Sambil berbisnis kecil-kecilan, SARON mencoba memulai karir politik di PDI Perjuangan dan menjadi Wakil Ketua DPC PDI-Perjuangan. Dan pada pemilu kali ini ia menjadi Calon legislatif DPRD Propinsi SULUT Dapil IV Minahasa Selatan dan Minahasa Tenggara. Untuk itu iapun berani membuat kontrak politik. Kontrak politik itu sudah ia luncurkan november silam di blognya, www.sandrarondonuwu.blogspot.com. Dalam blog itu ia juga menyatakan komitmen tanpa akhir untuk memperjuangkan kepentingan rakyat. Terinspirasi oleh kalimat bijak Sam Ratulangi, Si Tou Timou Tumou Tou, SARON makin mantap menjadi politisi. Bagi istri tercinta dari Veldy Umbas ini, menganggap politik juga bagian dari pelayanan. Yang paling berat adalah bagaimana memberi teladan bahwa politik itu harus beretika, bermoral, dan bermartabat.
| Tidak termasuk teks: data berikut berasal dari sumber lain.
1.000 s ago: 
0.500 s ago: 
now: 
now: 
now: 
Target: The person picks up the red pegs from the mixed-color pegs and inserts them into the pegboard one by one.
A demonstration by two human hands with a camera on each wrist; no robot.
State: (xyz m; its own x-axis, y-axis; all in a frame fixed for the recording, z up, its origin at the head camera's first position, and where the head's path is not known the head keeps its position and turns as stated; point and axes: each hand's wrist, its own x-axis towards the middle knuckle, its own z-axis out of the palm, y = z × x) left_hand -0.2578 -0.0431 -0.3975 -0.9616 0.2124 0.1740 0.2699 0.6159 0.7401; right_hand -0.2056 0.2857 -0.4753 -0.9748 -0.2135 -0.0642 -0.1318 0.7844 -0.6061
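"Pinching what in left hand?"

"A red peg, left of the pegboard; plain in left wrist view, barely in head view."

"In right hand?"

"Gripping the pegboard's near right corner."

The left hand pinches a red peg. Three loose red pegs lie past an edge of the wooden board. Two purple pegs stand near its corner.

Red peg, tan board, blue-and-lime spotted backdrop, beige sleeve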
Pada pemilu legislatif kali ini SARON yang dibesarkan di perbatasan tanah Minahasa dan Bolmong yakni Poigar kecamatan Sinonsayang, berharap bahwa pelajaran demokrasi yang paling berharga harus bisa menjadikan sikap kita lebih cerdas dan lebih dewasa untuk merubah nasib bangsa Indonesia yang terus menerus larut dalam krisis multidimensional yang tidak berkesudahan. Karena itu, harapannya adalah, kita butuh perubahan untuk masa depan yang lebih baik. “Perubahan itu pasti!” kata mama Endosoren & Evra Marxiano ini mengakhiri.